Ela estava certa. O trecho entre Villamayor de Monjardim até Los Arcos é praticamente um deserto verde: 11km de estrada de terra cercados por infinitos campos de feno. Com o sol forte, e sem sombra, é quase um inferno. A paisagem é muito bonita, de vez em quando vemos também parreiras e oliveiras além do feno, mas o calor sufocante do dia não ajudava de jeito nenhum. Fora que você anda, anda, anda, e não chega a lugar nenhum.
Uns quilômetros à frente, vi umas árvores juntas que pareciam formar uma sombrinha para o almoço. Ao chegar, encontrei Joan, Katrin e uma americana de Nova York que não lembro o nome. Elas já estavam de saída, então eu consegui toda a sombra para mim. Quando estava começando a arrumar minhas coisas, ouvi duas francesas conversando. Elas estavam mais acima, num elevado, e eu não tinha percebido a presença delas. Elas começaram a cantar e foram embora. Como estavam afinadas, resolvi segui-las para ouvir um pouco de música durante a caminhada (foto que abre esta publicação).

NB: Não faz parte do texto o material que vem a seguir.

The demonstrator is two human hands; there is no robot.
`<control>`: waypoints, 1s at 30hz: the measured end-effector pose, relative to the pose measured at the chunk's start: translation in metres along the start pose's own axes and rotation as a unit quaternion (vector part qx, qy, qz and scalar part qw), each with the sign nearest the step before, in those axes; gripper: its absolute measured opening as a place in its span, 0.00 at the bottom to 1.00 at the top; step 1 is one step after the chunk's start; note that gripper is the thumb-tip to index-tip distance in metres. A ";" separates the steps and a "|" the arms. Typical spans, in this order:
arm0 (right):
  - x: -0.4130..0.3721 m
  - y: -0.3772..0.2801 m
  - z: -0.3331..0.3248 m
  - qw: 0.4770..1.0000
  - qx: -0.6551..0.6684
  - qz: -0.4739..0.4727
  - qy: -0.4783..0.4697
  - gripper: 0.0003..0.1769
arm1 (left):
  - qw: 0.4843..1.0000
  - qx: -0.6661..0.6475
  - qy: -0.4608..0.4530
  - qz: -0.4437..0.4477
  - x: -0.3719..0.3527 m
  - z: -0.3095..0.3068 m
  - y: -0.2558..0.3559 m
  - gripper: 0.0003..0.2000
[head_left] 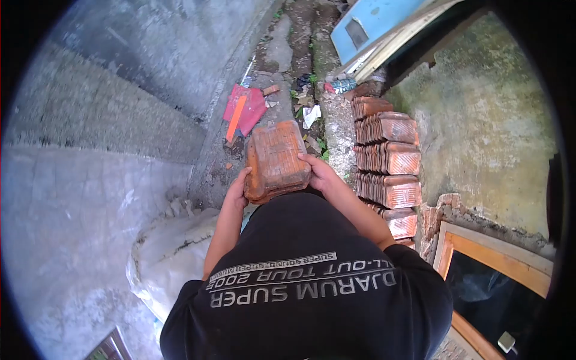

Parece que o Caminho sabe quando estamos realmente cansados. Com um sol causticante na cabeça, um tempo depois de passar a marca dos “faltam 5 km até Los Arcos” encontrei o paraíso: grandes árvores, grama e muita sombra fresca! A maioria dos peregrinos do dia estava lá. Tirei as botas e as meias e dei uma bela descansada com os pés em cima da mochila. Faltava pouco, agora, uns 2,5 km, mas eu já havia andado uns 18 num terreno de altos e baixos, pedras e muito sol. Aquele momento foi perfeito para recuperar as energias.
Cheguei a Los Arcos às 15h30, e deu tempo de lavar roupa, tomar banho e carregar o celular. Minha família estava preocupada, pois eu havia prometido entrar em contato uns dois dias antes, mas não consegui carregar o celular nos últimos albergues, pois havia pouquíssimas tomadas para tantos carregadores.
Saí para jantar com Joan e Marcelo, que chegou bem mais tarde porque resolveu dar uma volta em Estella pela manhã. Comemos arroz com tintura de polvo e pernas de polvo na entrada, e linguado como prato principal. Uma delícia. E claro, pão e vinho à vontade. 🙂
Cheguei ao albergue e atualizei o diário antes de dormir. Amanhã será um pouco duro até Logroño, então estou pensando em parar em Viana. Nos 10 km entre essas cidades não existe nenhum lugar para dormir, e um trajeto de mais de 30 km ainda não está à altura do meu preparo.